__WORK TO COMPLETE__
For the listing below, output exactly the lines from the line with "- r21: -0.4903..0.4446" up to and including the line with "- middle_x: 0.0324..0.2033", and no other lines.

[Start of Attachment]

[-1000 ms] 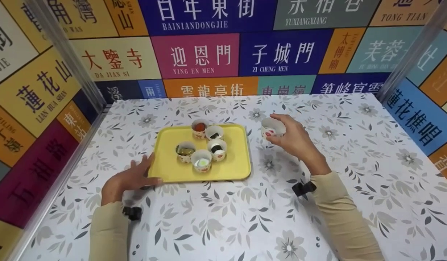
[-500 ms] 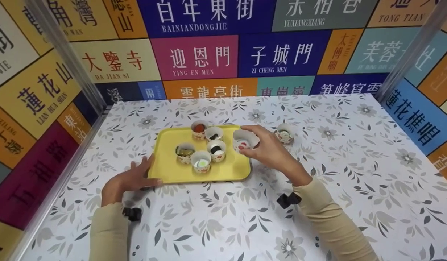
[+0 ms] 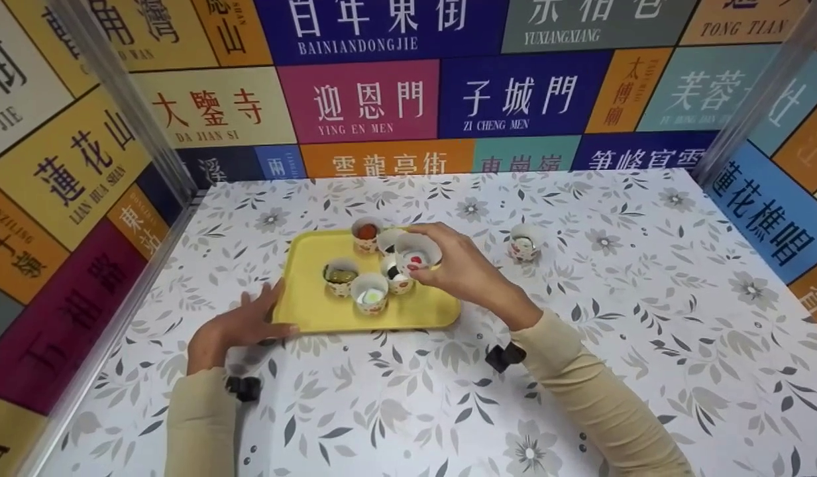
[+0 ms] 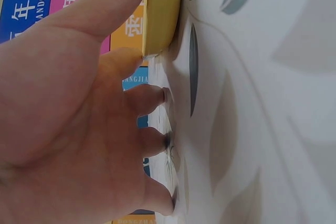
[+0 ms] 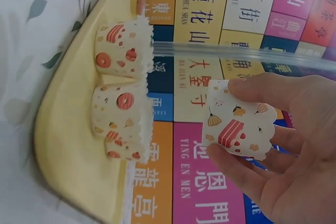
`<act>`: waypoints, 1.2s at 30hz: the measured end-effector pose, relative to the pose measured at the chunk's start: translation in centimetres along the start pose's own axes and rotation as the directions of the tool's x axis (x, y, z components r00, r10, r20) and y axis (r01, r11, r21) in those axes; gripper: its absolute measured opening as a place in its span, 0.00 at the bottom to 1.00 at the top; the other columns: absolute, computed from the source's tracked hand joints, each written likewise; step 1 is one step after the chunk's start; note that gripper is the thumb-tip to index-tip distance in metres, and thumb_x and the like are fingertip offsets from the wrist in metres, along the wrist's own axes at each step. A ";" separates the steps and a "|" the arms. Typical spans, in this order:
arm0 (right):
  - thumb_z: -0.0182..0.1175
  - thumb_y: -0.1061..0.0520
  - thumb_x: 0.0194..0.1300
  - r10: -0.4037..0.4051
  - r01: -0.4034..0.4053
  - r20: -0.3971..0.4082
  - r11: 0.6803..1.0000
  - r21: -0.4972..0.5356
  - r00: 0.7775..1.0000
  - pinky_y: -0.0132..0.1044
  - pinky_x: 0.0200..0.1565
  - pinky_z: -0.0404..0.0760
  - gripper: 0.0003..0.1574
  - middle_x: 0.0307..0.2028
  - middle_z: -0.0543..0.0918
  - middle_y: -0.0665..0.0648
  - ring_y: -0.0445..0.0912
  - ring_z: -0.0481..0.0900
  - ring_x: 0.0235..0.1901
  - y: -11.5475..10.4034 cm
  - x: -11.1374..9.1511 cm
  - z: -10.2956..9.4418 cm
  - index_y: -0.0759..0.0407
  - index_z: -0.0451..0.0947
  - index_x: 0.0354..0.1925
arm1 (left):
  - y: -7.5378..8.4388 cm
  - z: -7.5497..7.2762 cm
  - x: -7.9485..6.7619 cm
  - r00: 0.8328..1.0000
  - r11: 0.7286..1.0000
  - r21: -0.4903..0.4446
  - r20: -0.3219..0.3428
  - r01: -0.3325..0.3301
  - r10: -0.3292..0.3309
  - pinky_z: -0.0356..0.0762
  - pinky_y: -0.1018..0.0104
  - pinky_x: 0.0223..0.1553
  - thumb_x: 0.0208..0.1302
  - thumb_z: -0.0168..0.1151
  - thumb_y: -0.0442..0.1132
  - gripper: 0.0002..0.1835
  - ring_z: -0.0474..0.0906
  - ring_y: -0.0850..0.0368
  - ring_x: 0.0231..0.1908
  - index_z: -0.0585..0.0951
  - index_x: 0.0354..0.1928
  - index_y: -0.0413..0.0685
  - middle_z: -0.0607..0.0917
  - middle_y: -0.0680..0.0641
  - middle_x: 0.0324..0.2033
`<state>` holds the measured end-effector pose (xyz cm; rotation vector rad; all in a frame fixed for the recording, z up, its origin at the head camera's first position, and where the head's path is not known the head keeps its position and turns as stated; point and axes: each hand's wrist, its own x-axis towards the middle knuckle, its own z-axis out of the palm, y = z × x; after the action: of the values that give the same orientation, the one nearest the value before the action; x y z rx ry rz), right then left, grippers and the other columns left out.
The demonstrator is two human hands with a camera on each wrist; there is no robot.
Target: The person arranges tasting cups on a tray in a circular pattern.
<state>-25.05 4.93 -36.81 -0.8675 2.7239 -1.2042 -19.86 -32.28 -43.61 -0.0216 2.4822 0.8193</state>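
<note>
My right hand (image 3: 471, 268) pinches a white paper baking cup (image 5: 239, 121) by its sides, thumb and fingers on opposite walls. The cup is raised over the right part of the yellow tray (image 3: 421, 315) and overlaps two cups behind it in the head view. Printed cake slices and leaves decorate its wall. At the tray's left edge rests my left hand (image 3: 242, 324), its fingers spread and thumb at the near corner. On the tray stand several similar cups: one with a red item (image 3: 367, 232), one with a greenish-brown item (image 3: 342, 275), one with a white-and-green item (image 3: 370, 296).
Another paper cup (image 3: 524, 245) with a pale item inside stands on the floral tablecloth (image 3: 408, 404), right of the tray. A wall panel (image 3: 355, 103) of coloured place-name signs closes off the back, with similar panels at both sides.
My right hand has carried the cup leftward from beside the tray to above it, uncovering the cup left on the cloth. My left hand has stayed at the tray's edge.
</note>
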 end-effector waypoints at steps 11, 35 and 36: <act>0.68 0.57 0.63 0.022 -0.016 0.120 0.999 -0.051 0.993 0.48 0.66 0.75 0.42 0.70 0.71 0.53 0.50 0.71 0.68 -3.0 3.8 1.3 0.50 0.65 0.72 | -0.1 0.1 0.0 1.000 1.000 -0.013 0.005 -0.001 0.001 0.19 0.26 0.69 0.58 0.66 0.67 0.62 0.15 0.32 0.75 0.32 0.79 0.66 0.27 0.43 0.79; 0.64 0.60 0.65 0.017 0.012 0.186 0.988 -0.154 0.982 0.39 0.55 0.79 0.42 0.70 0.67 0.56 0.46 0.74 0.57 -3.3 10.9 6.2 0.53 0.60 0.74 | -0.1 0.0 0.4 1.000 1.000 0.012 0.015 0.022 -0.023 0.20 0.26 0.70 0.59 0.64 0.68 0.61 0.15 0.32 0.75 0.32 0.79 0.67 0.28 0.44 0.79; 0.64 0.59 0.66 0.024 0.005 0.182 0.987 -0.158 0.983 0.39 0.56 0.78 0.42 0.70 0.67 0.56 0.46 0.74 0.57 -3.2 11.0 6.5 0.53 0.60 0.74 | -0.2 0.0 0.4 1.000 1.000 0.014 0.015 0.019 -0.019 0.20 0.26 0.70 0.59 0.64 0.68 0.61 0.15 0.32 0.75 0.32 0.80 0.66 0.28 0.43 0.79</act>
<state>-31.21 -6.73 -37.09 -0.9287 2.6967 -0.8663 -20.21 -32.41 -43.91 -0.0338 2.4690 0.7918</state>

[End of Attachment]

__RESPONSE TO THIS TASK__
  - r21: -0.4903..0.4446
  - r20: -0.3219..0.3428
  - r01: -0.3325..0.3301
  - r10: -0.3292..0.3309
  - pinky_z: -0.0356..0.0762
  - pinky_y: -0.1018..0.0104
  - pinky_x: 0.0223..0.1553
  - thumb_x: 0.0208..0.1302
  - thumb_z: -0.0168..0.1151
  - thumb_y: -0.0442..0.1132
  - gripper: 0.0002..0.1835
  - ring_z: -0.0474..0.0906
  - ring_y: -0.0850..0.0368
  - ring_x: 0.0231..0.1908
  - index_z: -0.0585..0.0951
  - index_x: 0.0354..0.1928
  - index_y: -0.0413..0.0685
  - middle_z: -0.0607..0.0917
  - middle_y: -0.0680..0.0641
  - middle_x: 0.0324..0.2033

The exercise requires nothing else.